• [Work to be completed] Look for the line that has "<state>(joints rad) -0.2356" in the material below; please repeat it and every line after it, exactly, up to and including the line that has "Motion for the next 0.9", and nothing else.

=== Section Start ===

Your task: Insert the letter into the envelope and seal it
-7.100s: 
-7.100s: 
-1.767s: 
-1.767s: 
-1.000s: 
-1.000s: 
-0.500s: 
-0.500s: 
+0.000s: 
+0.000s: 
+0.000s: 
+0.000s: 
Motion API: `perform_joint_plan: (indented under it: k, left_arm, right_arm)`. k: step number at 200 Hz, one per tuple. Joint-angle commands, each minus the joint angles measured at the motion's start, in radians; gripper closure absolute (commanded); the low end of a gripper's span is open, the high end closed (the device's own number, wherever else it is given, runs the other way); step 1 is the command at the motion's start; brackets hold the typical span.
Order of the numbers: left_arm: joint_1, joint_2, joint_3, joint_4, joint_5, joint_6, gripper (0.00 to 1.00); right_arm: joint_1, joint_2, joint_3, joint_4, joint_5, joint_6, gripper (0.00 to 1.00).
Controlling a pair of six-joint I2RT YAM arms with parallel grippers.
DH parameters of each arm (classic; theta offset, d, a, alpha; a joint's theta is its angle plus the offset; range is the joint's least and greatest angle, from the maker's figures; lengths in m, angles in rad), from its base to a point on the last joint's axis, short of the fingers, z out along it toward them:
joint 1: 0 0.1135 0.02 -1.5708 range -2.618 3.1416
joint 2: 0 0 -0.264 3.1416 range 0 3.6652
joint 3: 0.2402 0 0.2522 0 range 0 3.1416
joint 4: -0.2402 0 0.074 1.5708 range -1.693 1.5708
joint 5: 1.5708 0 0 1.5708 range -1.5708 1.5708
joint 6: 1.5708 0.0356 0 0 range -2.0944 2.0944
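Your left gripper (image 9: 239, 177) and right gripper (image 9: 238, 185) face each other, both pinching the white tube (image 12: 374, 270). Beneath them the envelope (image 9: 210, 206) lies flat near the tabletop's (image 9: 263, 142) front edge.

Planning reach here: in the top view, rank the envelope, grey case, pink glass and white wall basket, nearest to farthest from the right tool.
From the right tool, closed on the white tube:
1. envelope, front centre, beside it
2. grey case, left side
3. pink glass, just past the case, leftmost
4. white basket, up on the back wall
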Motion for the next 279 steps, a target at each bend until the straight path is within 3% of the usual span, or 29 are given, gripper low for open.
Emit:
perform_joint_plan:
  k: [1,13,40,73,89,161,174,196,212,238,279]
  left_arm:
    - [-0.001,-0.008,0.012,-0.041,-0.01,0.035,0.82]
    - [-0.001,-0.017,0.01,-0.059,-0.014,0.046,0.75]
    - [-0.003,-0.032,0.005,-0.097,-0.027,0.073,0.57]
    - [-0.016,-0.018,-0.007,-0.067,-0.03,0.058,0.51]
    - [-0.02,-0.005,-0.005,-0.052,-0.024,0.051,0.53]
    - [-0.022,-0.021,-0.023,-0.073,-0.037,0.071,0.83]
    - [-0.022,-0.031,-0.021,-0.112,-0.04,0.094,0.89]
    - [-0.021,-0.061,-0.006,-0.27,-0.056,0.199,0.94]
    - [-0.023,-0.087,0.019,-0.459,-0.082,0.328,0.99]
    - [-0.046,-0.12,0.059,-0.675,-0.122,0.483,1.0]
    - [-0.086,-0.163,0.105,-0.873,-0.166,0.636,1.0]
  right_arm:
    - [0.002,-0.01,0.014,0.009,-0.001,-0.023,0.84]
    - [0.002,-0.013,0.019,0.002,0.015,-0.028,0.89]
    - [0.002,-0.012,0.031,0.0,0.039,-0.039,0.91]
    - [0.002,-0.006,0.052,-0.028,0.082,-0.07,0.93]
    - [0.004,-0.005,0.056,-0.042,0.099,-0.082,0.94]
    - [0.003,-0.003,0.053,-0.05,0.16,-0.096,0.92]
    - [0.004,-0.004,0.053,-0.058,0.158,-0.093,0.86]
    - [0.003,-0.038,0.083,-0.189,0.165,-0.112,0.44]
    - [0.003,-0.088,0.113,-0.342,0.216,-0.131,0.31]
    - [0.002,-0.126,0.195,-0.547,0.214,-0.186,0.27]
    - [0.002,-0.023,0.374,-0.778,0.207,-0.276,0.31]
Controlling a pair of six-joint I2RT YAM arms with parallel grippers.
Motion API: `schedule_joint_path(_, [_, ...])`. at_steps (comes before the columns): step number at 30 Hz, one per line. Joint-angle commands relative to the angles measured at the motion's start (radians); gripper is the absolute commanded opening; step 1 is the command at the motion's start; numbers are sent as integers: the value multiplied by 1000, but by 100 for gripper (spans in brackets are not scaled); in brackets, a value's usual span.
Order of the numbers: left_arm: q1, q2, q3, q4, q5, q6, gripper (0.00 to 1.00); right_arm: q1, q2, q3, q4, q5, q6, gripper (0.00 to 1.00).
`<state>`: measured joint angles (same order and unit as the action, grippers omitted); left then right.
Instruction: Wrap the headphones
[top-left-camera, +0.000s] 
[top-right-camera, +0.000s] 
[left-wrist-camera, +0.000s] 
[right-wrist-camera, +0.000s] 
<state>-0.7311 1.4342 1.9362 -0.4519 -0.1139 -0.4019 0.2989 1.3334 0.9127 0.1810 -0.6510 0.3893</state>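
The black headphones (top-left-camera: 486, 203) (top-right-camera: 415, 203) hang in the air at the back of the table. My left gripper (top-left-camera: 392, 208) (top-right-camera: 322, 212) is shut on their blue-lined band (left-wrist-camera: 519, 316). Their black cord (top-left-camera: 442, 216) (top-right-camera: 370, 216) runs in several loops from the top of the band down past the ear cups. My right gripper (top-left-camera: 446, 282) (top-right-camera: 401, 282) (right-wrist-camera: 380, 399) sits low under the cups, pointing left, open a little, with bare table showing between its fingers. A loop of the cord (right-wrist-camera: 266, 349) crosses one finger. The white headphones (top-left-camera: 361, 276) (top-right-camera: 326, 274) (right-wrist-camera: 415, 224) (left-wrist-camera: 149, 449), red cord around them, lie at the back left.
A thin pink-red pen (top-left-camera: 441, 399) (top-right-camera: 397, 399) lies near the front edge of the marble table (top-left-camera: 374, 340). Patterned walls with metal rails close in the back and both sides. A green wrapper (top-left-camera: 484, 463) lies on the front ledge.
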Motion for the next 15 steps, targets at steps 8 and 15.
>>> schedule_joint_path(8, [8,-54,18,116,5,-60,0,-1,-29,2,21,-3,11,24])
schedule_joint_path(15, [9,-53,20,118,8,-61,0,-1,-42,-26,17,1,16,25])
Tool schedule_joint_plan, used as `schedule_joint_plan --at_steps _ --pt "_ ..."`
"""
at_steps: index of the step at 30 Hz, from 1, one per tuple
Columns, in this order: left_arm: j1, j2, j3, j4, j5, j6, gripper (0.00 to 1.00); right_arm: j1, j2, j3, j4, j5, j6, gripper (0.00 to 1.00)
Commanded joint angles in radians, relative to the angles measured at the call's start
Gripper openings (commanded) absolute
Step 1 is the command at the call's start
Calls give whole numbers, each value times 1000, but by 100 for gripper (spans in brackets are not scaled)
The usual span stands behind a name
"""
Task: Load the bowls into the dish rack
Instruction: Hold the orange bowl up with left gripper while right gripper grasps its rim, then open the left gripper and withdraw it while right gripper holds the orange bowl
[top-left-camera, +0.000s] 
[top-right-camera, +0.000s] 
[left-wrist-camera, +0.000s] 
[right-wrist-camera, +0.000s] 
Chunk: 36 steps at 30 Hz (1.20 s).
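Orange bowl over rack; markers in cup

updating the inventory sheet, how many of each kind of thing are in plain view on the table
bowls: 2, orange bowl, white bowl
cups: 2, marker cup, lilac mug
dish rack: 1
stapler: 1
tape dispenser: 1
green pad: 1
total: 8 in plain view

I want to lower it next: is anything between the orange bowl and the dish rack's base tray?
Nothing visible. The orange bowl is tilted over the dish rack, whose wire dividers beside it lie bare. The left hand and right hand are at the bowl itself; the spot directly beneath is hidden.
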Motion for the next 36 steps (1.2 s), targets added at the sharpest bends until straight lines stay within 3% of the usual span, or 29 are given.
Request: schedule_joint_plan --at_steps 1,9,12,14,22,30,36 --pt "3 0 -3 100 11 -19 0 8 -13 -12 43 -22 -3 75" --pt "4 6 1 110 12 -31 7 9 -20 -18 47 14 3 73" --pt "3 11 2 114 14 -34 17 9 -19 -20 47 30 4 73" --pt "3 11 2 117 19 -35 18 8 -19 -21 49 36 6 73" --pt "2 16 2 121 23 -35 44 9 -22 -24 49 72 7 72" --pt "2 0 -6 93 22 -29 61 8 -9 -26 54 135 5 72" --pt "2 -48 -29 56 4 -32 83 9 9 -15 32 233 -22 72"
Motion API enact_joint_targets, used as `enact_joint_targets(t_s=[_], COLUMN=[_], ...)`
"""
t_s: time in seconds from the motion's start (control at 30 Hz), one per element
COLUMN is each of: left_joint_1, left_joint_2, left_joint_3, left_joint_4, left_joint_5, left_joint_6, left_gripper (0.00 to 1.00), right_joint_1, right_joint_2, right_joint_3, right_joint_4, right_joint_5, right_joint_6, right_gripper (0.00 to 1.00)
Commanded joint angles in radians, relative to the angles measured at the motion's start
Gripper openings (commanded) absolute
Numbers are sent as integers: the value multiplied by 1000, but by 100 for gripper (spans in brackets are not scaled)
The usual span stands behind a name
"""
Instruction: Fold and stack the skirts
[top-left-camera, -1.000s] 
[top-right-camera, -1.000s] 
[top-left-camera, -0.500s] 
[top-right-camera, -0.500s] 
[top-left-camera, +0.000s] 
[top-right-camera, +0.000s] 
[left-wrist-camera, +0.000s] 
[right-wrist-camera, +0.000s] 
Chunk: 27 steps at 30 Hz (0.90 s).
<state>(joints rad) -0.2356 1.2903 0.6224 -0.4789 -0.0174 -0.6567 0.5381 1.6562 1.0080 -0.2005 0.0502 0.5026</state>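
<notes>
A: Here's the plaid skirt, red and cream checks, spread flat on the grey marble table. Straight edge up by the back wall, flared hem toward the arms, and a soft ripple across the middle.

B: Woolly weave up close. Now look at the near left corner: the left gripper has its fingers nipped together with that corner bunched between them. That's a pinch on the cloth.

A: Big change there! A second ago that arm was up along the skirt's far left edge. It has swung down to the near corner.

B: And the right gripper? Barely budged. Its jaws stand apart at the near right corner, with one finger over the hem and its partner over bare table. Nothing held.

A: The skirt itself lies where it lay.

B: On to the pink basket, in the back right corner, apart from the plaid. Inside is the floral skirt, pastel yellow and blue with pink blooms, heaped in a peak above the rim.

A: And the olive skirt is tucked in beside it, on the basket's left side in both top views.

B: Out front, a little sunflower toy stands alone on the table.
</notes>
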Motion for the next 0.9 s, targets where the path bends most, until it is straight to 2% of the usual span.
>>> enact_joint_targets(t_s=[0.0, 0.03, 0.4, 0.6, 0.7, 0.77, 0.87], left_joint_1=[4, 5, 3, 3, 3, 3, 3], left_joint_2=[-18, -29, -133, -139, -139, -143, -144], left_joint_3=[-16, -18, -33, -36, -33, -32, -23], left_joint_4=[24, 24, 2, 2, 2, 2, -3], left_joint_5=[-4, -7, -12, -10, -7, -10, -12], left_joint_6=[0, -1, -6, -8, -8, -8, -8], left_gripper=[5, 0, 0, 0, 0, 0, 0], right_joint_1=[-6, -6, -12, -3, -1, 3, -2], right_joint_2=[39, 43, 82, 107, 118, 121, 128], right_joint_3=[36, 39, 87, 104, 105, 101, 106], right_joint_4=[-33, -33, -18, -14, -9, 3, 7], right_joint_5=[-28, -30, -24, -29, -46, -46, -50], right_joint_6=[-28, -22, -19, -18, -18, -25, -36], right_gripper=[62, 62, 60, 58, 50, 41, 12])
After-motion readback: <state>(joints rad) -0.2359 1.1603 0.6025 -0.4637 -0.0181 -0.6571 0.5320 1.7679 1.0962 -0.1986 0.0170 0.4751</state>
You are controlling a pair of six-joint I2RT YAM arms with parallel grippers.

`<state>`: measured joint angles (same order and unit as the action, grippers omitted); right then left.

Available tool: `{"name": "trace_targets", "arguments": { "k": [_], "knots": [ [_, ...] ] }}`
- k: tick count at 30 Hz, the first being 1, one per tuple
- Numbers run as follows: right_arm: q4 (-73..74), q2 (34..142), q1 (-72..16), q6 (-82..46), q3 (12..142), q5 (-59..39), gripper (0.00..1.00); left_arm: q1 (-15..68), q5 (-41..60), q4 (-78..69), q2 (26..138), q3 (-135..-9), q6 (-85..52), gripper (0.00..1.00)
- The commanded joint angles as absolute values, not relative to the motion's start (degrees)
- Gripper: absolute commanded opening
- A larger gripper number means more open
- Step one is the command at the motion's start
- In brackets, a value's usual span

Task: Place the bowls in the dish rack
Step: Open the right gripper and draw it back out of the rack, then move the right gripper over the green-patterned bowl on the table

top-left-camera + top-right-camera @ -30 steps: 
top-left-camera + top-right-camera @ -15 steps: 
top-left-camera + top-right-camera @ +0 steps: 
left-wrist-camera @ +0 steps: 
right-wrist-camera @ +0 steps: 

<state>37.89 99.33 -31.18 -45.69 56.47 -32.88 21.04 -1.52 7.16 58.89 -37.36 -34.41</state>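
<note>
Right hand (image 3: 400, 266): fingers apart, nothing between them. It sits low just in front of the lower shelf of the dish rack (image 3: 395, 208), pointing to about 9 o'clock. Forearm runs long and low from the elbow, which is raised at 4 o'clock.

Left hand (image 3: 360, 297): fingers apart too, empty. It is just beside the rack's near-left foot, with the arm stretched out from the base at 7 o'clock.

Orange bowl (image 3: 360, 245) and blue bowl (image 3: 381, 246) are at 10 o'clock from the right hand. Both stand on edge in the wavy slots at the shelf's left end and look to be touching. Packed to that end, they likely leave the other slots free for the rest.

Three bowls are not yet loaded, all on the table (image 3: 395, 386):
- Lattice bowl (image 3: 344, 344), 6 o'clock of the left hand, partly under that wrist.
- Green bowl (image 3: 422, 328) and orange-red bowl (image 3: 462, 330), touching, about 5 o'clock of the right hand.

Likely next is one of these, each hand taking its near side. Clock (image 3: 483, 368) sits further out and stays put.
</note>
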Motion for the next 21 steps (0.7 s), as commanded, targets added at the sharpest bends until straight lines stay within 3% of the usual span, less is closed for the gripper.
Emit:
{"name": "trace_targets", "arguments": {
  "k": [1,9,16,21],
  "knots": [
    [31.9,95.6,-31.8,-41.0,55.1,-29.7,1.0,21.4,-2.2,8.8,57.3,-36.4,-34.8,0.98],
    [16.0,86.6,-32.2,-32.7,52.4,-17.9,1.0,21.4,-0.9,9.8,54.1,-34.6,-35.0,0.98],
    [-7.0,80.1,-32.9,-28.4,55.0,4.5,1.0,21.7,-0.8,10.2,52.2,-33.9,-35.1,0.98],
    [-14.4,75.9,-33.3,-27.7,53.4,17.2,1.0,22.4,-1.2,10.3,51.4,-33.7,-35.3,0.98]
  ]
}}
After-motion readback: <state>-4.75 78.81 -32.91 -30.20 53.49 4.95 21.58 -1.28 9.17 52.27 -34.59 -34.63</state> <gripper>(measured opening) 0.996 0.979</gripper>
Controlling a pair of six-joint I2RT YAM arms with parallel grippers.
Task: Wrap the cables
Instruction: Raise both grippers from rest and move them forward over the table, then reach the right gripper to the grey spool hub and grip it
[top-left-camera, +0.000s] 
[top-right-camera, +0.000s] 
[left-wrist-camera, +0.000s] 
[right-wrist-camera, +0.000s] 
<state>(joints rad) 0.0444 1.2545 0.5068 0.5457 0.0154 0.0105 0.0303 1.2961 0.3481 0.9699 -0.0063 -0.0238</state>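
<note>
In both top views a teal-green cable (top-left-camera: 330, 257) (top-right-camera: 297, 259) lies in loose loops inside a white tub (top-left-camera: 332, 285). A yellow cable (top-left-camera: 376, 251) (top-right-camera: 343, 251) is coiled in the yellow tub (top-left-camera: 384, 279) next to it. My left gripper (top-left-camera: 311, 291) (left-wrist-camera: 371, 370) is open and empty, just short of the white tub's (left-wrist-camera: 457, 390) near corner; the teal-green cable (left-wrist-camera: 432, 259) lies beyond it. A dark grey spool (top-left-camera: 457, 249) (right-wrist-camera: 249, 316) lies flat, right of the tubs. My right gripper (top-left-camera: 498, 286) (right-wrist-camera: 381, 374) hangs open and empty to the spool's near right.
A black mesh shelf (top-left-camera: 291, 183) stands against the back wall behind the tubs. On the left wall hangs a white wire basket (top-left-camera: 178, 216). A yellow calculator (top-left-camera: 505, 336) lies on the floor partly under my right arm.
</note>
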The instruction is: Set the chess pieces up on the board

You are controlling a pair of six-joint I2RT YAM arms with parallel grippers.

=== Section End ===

• [Result for this exercise]
<state>(joints rad) -0.2356 1.2903 0.6224 -0.4789 -0.0174 -0.6567 0.5381 1.6562 1.0080 -0.2005 0.0502 0.5026</state>
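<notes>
A: Here's the plaid skirt, red and cream checks, spread flat on the grey marble table. Straight edge up by the back wall, flared hem toward the arms, and a soft ripple across the middle.

B: Woolly weave up close. Now look at the near left corner: the left gripper has its fingers nipped together with that corner bunched between them. That's a pinch on the cloth.

A: Big change there! A second ago that arm was up along the skirt's far left edge. It has swung down to the near corner.

B: And the right gripper? Barely budged. Its jaws stand apart at the near right corner, with one finger over the hem and its partner over bare table. Nothing held.

A: The skirt itself lies where it lay.

B: On to the pink basket, in the back right corner, apart from the plaid. Inside is the floral skirt, pastel yellow and blue with pink blooms, heaped in a peak above the rim.

A: And the olive skirt is tucked in beside it, on the basket's left side in both top views.

B: Out front, a little sunflower toy stands alone on the table.
</notes>
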Motion for the next 0.9 s, targets where the path bends most, until it is straight to 2% of the usual span.

The exercise has been fully completed.